Die Studie warnt auch vor der von der EU verlangten Abschaffung aller indischen Zölle für europäische Milchpulver- und Geflügelimporte. 90 Millionen Menschen leben in Indien von der Milchwirtsschaft, über 3,5 Millionen von der Geflügelhaltung.

Misereor-Hauptgeschäftsführer Josef Sayer verweist darauf, dass, "in Indien schon heute 225 Millionen Menschen chronisch unterernährt sind, ein Viertel der Bevölkerung". Das geplante Freihandelsabkommen "würde die Einhaltung des Menschenrechts auf Nahrung für weitere Menschen akut gefährden".

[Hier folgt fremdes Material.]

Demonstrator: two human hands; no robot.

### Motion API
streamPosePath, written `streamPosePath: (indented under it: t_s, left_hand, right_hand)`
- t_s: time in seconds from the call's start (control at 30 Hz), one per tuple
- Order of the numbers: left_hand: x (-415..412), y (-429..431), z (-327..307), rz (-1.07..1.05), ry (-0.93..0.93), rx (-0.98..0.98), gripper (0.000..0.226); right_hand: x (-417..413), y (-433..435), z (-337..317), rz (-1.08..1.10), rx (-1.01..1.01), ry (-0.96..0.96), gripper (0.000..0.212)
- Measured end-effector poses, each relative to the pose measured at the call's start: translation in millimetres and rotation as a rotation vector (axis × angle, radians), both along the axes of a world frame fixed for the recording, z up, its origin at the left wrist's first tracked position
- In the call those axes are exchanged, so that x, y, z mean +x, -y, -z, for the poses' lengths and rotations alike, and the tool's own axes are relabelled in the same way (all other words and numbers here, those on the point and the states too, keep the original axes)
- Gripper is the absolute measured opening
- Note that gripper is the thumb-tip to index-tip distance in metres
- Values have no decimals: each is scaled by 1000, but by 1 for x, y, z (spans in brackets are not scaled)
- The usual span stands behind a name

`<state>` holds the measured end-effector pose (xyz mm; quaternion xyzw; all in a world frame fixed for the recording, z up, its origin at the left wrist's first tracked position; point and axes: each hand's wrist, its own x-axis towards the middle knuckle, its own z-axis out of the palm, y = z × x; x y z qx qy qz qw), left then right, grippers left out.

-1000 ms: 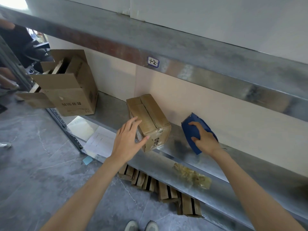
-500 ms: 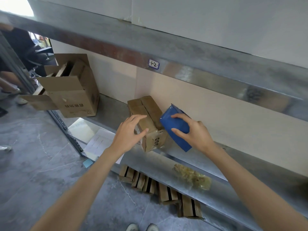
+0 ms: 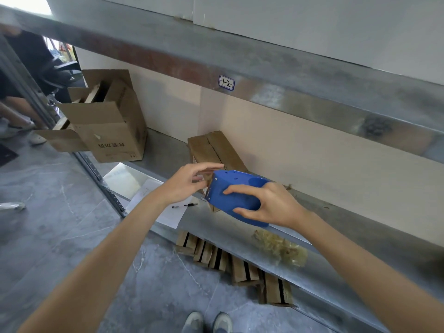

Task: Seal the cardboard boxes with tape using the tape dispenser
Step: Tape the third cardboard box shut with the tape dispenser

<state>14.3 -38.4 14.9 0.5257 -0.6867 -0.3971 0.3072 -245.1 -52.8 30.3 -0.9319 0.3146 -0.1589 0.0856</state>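
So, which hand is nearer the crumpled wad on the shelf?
Right. The right hand, gripping the tape dispenser, is just above the wad; the left hand is farther left, by the cardboard box.

This looks like a storeroom or small warehouse: a long grey metal racking shelf (image 3: 163, 147), a white handwritten number label (image 3: 226, 82) on the beam above it, an open brown cardboard carton (image 3: 113, 131) on the shelf, folded brown cartons (image 3: 216, 255) stacked underneath, and grey marbled floor tiles (image 3: 60, 236) below.

On the shelf (image 3: 216, 230) lie a paper sheet (image 3: 168, 213) with a pen (image 3: 185, 205) on it and a crumpled yellowish wad (image 3: 280, 247). Above the shelf, a label (image 3: 226, 82) sticks to the beam (image 3: 312, 102).
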Motion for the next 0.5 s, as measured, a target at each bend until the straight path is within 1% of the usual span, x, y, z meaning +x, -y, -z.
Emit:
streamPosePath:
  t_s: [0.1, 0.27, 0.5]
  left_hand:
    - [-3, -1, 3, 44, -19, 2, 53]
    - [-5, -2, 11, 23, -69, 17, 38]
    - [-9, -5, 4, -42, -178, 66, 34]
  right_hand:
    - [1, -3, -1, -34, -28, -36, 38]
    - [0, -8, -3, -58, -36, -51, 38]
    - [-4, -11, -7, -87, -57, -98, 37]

In ihrem im Januar vorgelegten Strategiepapier "Handel, Wachstum und Entwicklung" betont die EU-Kommission, dass sie von aufstrebenden Ländern wie Indien nahezu die gleichen Zollerleichterungen erwartet, wie die EU diesen Ländern gewährt.

Gipfel in Neu Dehli

Doch "in Indien leben immer noch 40 Prozent der Bevölkerung in extremer Armut, und jeder Vierte ist chronisch unterernährt. Unter so ungleichen Partnern ist eine solche 'Gleichbehandlung inakzeptabel", kritisiert Misereor-Handelsexperte Armin Paasch, der den Gipfel in Neu Delhi vor Ort beobachtet.

Den Wunsch der indischen Regierung, Milchpulver , Geflügel und andere "sensible" Produkte von der geplanten Senkung oder gar völligen Abschaffung von Zöllen für europäische Importe auszunehmen, lehnt die EU-Kommission ab. Sie beruft sich dabei auf eine von ihr durchgeführte Nachhaltigkeitsuntersuchung. Danach werde das geplante Freihandelsabkommen keine negativen Auswirkungen auf die indische Bevölkerung haben.

Allerdings beziehe sich diese Untersuchung der EU nur auf offizielle Wirtschaftssektoren Indiens wie zum Beispiel den Automobilbau, kritisiert Christine Chemnitz Handelsexpertin der Heinrich-Böll-Stiftung. Die inoffiziellen Sektoren, die über 90 Prozent der indischen Wirtschaft ausmachen, wurden nicht berücksichtigt.

Chemnitz moniert zudem, dass die bisherigen Verhandlungen sowohl von der EU-Kommission als auch von der indischen Regierung "unter strikter Geheimhaltung" vor der jeweils eigenen Öffentlichkeit und Zivilgesellschaft geführt wurden.